* [What you are asked to do]: The listing below needs to be copied in full, exactly.

────────

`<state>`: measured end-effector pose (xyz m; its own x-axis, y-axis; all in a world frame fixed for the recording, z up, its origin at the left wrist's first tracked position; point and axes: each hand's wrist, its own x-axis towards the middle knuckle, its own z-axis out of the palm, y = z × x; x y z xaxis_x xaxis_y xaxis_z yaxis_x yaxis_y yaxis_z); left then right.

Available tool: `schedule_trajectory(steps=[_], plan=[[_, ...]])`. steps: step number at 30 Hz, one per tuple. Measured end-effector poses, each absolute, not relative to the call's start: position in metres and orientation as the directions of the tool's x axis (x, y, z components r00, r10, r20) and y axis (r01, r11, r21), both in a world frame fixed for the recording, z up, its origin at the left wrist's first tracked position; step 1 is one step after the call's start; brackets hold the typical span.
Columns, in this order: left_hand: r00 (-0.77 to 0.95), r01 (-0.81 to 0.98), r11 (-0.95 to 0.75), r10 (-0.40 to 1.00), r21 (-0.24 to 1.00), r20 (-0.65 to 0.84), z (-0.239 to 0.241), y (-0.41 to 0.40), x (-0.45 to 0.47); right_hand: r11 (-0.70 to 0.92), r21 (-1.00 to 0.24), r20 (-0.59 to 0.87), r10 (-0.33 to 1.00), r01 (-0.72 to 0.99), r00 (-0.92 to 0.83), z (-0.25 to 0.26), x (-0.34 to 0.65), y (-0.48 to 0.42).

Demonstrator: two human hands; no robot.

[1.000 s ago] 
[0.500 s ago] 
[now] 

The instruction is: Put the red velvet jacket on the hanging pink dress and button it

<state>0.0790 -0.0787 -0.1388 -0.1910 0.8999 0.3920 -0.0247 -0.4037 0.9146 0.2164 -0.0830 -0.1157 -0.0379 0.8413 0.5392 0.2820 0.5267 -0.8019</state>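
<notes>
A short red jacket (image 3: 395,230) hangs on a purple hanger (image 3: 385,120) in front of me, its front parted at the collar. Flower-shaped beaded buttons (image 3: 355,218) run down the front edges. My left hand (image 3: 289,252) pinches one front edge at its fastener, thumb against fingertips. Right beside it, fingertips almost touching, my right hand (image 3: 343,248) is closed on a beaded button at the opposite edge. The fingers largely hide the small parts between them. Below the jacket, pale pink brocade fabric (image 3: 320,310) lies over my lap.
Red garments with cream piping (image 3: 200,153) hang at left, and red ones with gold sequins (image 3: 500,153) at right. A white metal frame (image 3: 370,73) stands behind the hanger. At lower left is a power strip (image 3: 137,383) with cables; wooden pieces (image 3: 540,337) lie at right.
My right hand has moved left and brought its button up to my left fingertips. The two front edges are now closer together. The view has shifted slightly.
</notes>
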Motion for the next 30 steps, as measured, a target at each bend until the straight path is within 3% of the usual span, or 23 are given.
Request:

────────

* [Output of the task]:
`<state>`: measured end-effector pose (xyz m; its own x-axis, y-axis; all in a world frame fixed for the recording, z up, its origin at the left wrist's first tracked position; point and axes: each hand's wrist, its own x-axis towards the middle knuckle, its own z-axis out of the palm, y = z × x; x y z xaxis_x xaxis_y xaxis_z yaxis_x yaxis_y yaxis_z); left then right.

Available tool: `schedule_trajectory(steps=[_], plan=[[_, ...]])`. steps: step number at 30 Hz, one per tuple. Measured end-effector poses, each absolute, not relative to the call's start: position in metres and orientation as the directions of the tool's x axis (x, y, z components r00, r10, r20) and y axis (r01, r11, r21), both in a world frame fixed for the recording, z up, its origin at the left wrist's first tracked position; step 1 is one step after the call's start; brackets hold the typical span.
Columns, in this order: left_hand: r00 (-0.77 to 0.95), r01 (-0.81 to 0.98), r11 (-0.95 to 0.75), r10 (-0.40 to 1.00), r21 (-0.24 to 1.00), r20 (-0.65 to 0.84), z (-0.239 to 0.241), y (-0.41 to 0.40), x (-0.45 to 0.47); right_hand: r11 (-0.70 to 0.92), r21 (-1.00 to 0.24), r20 (-0.59 to 0.87), r10 (-0.33 to 1.00), r01 (-0.72 to 0.99), r00 (-0.92 to 0.83), z (-0.25 to 0.26), x (-0.34 to 0.65), y (-0.48 to 0.42).

Demonstrator: two human hands; no robot.

[1.000 s ago] 
[0.500 s ago] 
[now] 

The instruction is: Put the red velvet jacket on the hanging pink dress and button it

<state>0.0790 -0.0787 -0.1388 -0.1910 0.8999 0.3920 -0.0247 -0.4037 0.9146 0.2164 -0.0830 -0.1157 -0.0379 0.8413 0.5392 0.2820 0.5267 -0.8019</state>
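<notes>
A short red jacket (image 3: 395,230) hangs on a purple hanger (image 3: 385,120) in front of me, its front parted at the collar. Flower-shaped beaded buttons (image 3: 355,218) run down the front edges. My left hand (image 3: 289,252) pinches one front edge at its fastener, thumb against fingertips. Right beside it, fingertips almost touching, my right hand (image 3: 343,248) is closed on a beaded button at the opposite edge. The fingers largely hide the small parts between them. Below the jacket, pale pink brocade fabric (image 3: 320,310) lies over my lap.
Red garments with cream piping (image 3: 200,153) hang at left, and red ones with gold sequins (image 3: 500,153) at right. A white metal frame (image 3: 370,73) stands behind the hanger. At lower left is a power strip (image 3: 137,383) with cables; wooden pieces (image 3: 540,337) lie at right.
My right hand has moved left and brought its button up to my left fingertips. The two front edges are now closer together. The view has shifted slightly.
</notes>
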Motion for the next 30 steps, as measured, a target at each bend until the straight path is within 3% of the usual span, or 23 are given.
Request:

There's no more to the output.